Precursor de esta estela vanguardista, Ramón Gómez de la Serna imaginó en la novela Cinelandia (1923) un sistema donde los espíritus de los espectadores, mientras duermen, son absorbidos por la máquina de proyección de imágenes que les hace así vivir un sueño compartido:

«La invención del nuevo cinematógrafo tendrá por base el traspasar la inmovilidad del espectador (?) En esa película transportadora se producirá el sueño vidente de los espectadores y se les llevará por los vericuetos del verdadero paisaje y del verdadero argumento (?) Los espectadores entrarán por el embudo caleolítico (...) Habrá tres entreactos para que se despejen la imaginaciones transportadas de los espectadores (...) De nuevo la máquina de proyecciones reales devolverá el bulto de las cosas a los espíritus succionados por el cono proyector (?) Al espectador de ese cinematógrafo porvenirista le quedará siempre el recuerdo mucho más vivo que el de los sueños y que el de las proyecciones representadas sobre la pantalla antigua».
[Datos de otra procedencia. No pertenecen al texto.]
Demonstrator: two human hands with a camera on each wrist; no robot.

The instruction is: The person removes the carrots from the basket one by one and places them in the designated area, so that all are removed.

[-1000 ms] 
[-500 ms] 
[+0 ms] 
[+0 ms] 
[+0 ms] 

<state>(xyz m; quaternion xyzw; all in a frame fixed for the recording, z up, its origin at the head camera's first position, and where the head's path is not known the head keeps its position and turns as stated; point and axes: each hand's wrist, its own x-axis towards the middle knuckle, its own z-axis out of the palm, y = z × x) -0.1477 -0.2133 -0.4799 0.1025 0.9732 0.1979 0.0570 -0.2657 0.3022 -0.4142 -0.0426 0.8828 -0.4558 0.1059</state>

La novela La invención de Morel (1940) de Bioy Casares radicaliza el mito del cine total, al concebir un artilugio capaz de inmortalizar a una serie de personas que viven eternamente, como imagen, en una isla. Un mundo desdoblado y poblado de fantasmas, más allá de la muerte. Y es que, como escribiera Edgar Morin, "el cinematógrafo total es una variante la inmortalidad imaginaria. ¿No es en esta fuente común, imagen, reflejo, sombra, donde está el refugio primero y último contra la muerte?».